Но оно непременно станет более заметным в той же пропорции, в какой наша историческая критика перестанет быть просто совокупностью неопределенных и последовательно бессвязных замечаний и будет все больше приближаться к той систематической форме, от которой она в настоящее время так далека. Чем более стройными и определенными станут те, до сих пор мало разработанные, требования, которые эта наука предъявляет к историкам и историографам, тем больше будет накапливаться сомнений в надежности материалов истории, над которыми до сих пор работали, и тем реже и с большими ограничениями будет приниматься авторитет существовавших до сих пор историографов.
В наибольшей степени это относится к самому благородному, самому поучительному, самому важному для философии материалу, который может предложить история, а именно к тем событиям, которые имели свои мотивы в умах и сердцах людей и на изображение которых влияют иногда страсти, иногда принципы, но всегда – особое воображение рассказчика. Значительное число исторических рассказов о таких деяниях великих и выдающихся людей уже дискредитировано более поздними исследованиями, и вследствие этого становится все более очевидным, что человеческая природа была неверно оценена в той самой мере, в какой привыкли судить о ней по таким рассказам.
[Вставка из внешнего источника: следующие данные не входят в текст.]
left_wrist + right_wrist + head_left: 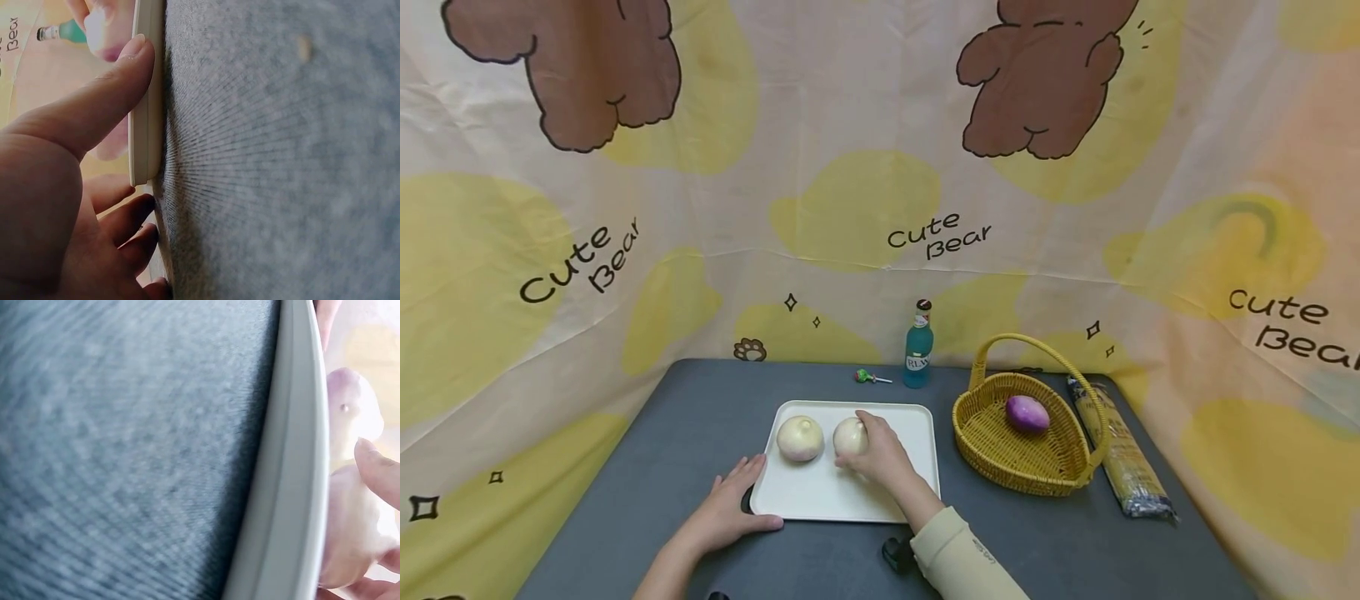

Какие важные перемены ожидают целые области истории в тот момент, когда прогресс исторической критики предъявит право на доселе неоспоримые документы и решит споры о доселе спорных! Не только историки, но даже богословы по профессии отнюдь не согласны с единым определением исторической ценности священных документов; и даже те, кто считает эту ценность установленной, делают противоположные выводы из этих памятников, столь важных для истории человечества, – в зависимости от того, рассматривают ли они их взглядом разума, предоставленного самому себе, либо сверхъестественно просвещенного.